» **What to produce**:
Output the data below exactly. Leave nothing out.

── Material for the task ──

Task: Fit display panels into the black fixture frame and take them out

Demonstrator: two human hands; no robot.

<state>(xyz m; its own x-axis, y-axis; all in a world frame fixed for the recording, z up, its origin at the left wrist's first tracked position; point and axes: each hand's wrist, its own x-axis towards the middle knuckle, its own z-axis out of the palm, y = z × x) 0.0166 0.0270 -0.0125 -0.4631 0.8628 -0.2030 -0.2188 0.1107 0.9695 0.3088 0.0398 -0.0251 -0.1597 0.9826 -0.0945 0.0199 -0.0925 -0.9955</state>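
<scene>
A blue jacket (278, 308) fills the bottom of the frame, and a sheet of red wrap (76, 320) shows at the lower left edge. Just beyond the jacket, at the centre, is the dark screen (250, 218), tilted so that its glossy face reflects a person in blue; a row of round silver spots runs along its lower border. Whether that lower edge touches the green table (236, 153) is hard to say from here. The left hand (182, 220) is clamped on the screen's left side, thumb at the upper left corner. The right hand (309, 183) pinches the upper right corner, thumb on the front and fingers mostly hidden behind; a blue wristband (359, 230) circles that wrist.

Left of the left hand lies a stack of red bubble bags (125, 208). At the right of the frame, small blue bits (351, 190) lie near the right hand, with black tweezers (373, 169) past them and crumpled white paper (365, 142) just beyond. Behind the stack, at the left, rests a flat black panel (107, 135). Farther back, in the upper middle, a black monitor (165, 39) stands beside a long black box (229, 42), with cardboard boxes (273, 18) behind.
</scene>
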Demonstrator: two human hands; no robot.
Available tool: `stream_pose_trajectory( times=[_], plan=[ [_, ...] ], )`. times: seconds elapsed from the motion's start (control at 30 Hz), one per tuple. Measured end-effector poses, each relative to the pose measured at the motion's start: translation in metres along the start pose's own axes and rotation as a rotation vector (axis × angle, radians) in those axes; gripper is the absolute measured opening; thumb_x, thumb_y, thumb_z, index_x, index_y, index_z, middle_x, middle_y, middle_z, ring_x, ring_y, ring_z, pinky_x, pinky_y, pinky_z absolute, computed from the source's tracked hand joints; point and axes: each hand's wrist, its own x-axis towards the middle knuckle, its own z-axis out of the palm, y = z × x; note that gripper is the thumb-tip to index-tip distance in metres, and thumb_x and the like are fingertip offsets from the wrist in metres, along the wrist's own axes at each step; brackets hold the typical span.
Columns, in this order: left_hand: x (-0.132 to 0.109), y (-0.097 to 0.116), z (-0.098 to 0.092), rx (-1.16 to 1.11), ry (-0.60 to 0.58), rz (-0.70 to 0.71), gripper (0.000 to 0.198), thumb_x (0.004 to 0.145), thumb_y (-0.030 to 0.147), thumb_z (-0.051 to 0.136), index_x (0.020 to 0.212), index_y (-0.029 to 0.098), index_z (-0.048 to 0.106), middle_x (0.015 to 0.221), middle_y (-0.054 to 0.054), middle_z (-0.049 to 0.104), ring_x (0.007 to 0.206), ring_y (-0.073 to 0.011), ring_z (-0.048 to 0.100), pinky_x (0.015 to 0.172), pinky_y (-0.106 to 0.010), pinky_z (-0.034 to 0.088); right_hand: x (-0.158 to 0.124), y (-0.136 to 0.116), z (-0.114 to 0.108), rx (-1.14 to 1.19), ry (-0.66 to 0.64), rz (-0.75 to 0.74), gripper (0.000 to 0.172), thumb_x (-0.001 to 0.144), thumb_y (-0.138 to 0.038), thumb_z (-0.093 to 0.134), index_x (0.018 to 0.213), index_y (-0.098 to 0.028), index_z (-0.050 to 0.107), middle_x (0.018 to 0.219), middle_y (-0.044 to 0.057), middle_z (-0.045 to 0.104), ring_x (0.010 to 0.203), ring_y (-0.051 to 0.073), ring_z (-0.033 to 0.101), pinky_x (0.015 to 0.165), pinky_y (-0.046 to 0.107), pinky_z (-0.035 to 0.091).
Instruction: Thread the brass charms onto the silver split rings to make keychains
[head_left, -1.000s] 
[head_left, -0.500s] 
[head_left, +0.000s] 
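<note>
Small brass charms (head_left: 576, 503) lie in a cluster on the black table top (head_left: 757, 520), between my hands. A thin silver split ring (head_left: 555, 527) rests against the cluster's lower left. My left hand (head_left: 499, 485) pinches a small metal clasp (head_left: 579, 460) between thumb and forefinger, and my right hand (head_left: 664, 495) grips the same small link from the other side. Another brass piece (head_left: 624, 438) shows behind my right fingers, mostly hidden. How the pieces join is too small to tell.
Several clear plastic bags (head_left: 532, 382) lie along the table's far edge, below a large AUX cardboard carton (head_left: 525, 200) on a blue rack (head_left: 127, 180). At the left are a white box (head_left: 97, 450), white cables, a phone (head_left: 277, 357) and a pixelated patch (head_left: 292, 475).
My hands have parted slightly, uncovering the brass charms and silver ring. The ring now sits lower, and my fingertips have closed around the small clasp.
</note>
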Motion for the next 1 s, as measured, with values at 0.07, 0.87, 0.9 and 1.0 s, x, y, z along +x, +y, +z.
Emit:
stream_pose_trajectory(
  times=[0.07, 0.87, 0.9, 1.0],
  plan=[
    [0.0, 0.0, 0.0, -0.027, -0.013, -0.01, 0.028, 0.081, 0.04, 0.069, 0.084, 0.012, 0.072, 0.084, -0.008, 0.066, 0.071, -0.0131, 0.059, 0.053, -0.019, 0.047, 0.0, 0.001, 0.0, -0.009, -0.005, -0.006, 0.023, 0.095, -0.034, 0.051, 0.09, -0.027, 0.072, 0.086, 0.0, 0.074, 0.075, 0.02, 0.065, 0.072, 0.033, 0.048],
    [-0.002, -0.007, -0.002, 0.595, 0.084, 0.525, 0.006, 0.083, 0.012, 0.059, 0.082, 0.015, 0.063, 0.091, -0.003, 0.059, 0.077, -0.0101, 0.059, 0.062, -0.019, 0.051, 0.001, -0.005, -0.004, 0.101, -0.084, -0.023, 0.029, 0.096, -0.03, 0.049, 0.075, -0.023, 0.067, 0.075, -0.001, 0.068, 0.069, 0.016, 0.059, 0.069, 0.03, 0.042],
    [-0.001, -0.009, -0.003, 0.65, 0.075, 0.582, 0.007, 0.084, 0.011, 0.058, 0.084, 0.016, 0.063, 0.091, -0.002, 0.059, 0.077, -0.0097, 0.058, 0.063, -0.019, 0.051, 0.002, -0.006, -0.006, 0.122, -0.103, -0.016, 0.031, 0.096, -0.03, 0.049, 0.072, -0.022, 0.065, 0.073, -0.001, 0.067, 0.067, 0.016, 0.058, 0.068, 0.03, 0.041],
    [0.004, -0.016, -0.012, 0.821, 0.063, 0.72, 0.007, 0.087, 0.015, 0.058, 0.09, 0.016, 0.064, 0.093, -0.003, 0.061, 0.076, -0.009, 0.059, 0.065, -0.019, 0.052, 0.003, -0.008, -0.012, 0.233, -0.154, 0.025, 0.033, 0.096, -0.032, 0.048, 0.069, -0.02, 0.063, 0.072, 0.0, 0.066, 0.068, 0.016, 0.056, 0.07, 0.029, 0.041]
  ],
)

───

» **Result for this exercise**:
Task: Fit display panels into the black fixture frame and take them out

Demonstrator: two human hands; no robot.

<state>(xyz m; its own x-axis, y-axis; all in a world frame fixed for the recording, z up, its origin at the left wrist's first tracked position; point and axes: each hand's wrist, its own x-axis towards the middle knuckle, its own z-axis out of the palm, y = z × x) 0.0166 0.0270 -0.0125 -0.4631 0.8628 -0.2030 -0.2188 0.1107 0.9695 0.3088 0.0398 -0.0251 -0.1597 0.9826 -0.0945 0.0199 -0.0925 -0.9955</state>
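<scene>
A blue jacket (278, 308) fills the bottom of the frame, and a sheet of red wrap (76, 320) shows at the lower left edge. Just beyond the jacket, at the centre, is the dark screen (250, 218), tilted so that its glossy face reflects a person in blue; a row of round silver spots runs along its lower border. Whether that lower edge touches the green table (236, 153) is hard to say from here. The left hand (182, 220) is clamped on the screen's left side, thumb at the upper left corner. The right hand (309, 183) pinches the upper right corner, thumb on the front and fingers mostly hidden behind; a blue wristband (359, 230) circles that wrist.

Left of the left hand lies a stack of red bubble bags (125, 208). At the right of the frame, small blue bits (351, 190) lie near the right hand, with black tweezers (373, 169) past them and crumpled white paper (365, 142) just beyond. Behind the stack, at the left, rests a flat black panel (107, 135). Farther back, in the upper middle, a black monitor (165, 39) stands beside a long black box (229, 42), with cardboard boxes (273, 18) behind.
</scene>
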Demonstrator: two human hands; no robot.
Available tool: `stream_pose_trajectory( times=[_], plan=[ [_, ...] ], )`. times: seconds elapsed from the motion's start (control at 30 Hz), one per tuple. Measured end-effector poses, each relative to the pose measured at the motion's start: translation in metres along the start pose's own axes and rotation as a rotation vector (axis × angle, radians) in those axes; gripper is the absolute measured opening; thumb_x, thumb_y, thumb_z, index_x, index_y, index_z, middle_x, middle_y, middle_z, ring_x, ring_y, ring_z, pinky_x, pinky_y, pinky_z absolute, computed from the source's tracked hand joints; point and axes: each hand's wrist, its own x-axis towards the middle knuckle, its own z-axis out of the palm, y = z × x; note that gripper is the thumb-tip to index-tip distance in metres, and thumb_x and the like are fingertip offsets from the wrist in metres, along the wrist's own axes at each step; brackets hold the typical span.
Columns, in this order: left_hand: x (-0.132 to 0.109), y (-0.097 to 0.116), z (-0.098 to 0.092), rx (-1.16 to 1.11), ry (-0.60 to 0.58), rz (-0.70 to 0.71), gripper (0.000 to 0.198), thumb_x (0.004 to 0.145), thumb_y (-0.030 to 0.147), thumb_z (-0.051 to 0.136), index_x (0.020 to 0.212), index_y (-0.029 to 0.098), index_z (-0.048 to 0.106), middle_x (0.015 to 0.221), middle_y (-0.054 to 0.054), middle_z (-0.049 to 0.104), ring_x (0.007 to 0.206), ring_y (-0.073 to 0.011), ring_z (-0.048 to 0.100), pinky_x (0.015 to 0.172), pinky_y (-0.106 to 0.010), pinky_z (-0.034 to 0.088); right_hand: x (-0.158 to 0.124), y (-0.136 to 0.116), z (-0.114 to 0.108), rx (-1.14 to 1.19), ry (-0.66 to 0.64), rz (-0.75 to 0.74), gripper (0.000 to 0.172), thumb_x (-0.001 to 0.144), thumb_y (-0.138 to 0.038), thumb_z (-0.093 to 0.134), index_x (0.018 to 0.213), index_y (-0.098 to 0.028), index_z (-0.050 to 0.107), middle_x (0.018 to 0.219), middle_y (-0.044 to 0.057), middle_z (-0.045 to 0.104), ring_x (0.010 to 0.203), ring_y (-0.051 to 0.073), ring_z (-0.033 to 0.101), pinky_x (0.015 to 0.165), pinky_y (-0.046 to 0.107), pinky_z (-0.035 to 0.091).
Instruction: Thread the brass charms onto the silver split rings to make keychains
[head_left, -1.000s] 
[head_left, -0.500s] 
[head_left, +0.000s] 
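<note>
Small brass charms (head_left: 576, 503) lie in a cluster on the black table top (head_left: 757, 520), between my hands. A thin silver split ring (head_left: 555, 527) rests against the cluster's lower left. My left hand (head_left: 499, 485) pinches a small metal clasp (head_left: 579, 460) between thumb and forefinger, and my right hand (head_left: 664, 495) grips the same small link from the other side. Another brass piece (head_left: 624, 438) shows behind my right fingers, mostly hidden. How the pieces join is too small to tell.
Several clear plastic bags (head_left: 532, 382) lie along the table's far edge, below a large AUX cardboard carton (head_left: 525, 200) on a blue rack (head_left: 127, 180). At the left are a white box (head_left: 97, 450), white cables, a phone (head_left: 277, 357) and a pixelated patch (head_left: 292, 475).
My hands have parted slightly, uncovering the brass charms and silver ring. The ring now sits lower, and my fingertips have closed around the small clasp.
</note>
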Motion for the next 1 s, as measured, with values at 0.07, 0.87, 0.9 and 1.0 s, x, y, z along +x, +y, +z.
Emit:
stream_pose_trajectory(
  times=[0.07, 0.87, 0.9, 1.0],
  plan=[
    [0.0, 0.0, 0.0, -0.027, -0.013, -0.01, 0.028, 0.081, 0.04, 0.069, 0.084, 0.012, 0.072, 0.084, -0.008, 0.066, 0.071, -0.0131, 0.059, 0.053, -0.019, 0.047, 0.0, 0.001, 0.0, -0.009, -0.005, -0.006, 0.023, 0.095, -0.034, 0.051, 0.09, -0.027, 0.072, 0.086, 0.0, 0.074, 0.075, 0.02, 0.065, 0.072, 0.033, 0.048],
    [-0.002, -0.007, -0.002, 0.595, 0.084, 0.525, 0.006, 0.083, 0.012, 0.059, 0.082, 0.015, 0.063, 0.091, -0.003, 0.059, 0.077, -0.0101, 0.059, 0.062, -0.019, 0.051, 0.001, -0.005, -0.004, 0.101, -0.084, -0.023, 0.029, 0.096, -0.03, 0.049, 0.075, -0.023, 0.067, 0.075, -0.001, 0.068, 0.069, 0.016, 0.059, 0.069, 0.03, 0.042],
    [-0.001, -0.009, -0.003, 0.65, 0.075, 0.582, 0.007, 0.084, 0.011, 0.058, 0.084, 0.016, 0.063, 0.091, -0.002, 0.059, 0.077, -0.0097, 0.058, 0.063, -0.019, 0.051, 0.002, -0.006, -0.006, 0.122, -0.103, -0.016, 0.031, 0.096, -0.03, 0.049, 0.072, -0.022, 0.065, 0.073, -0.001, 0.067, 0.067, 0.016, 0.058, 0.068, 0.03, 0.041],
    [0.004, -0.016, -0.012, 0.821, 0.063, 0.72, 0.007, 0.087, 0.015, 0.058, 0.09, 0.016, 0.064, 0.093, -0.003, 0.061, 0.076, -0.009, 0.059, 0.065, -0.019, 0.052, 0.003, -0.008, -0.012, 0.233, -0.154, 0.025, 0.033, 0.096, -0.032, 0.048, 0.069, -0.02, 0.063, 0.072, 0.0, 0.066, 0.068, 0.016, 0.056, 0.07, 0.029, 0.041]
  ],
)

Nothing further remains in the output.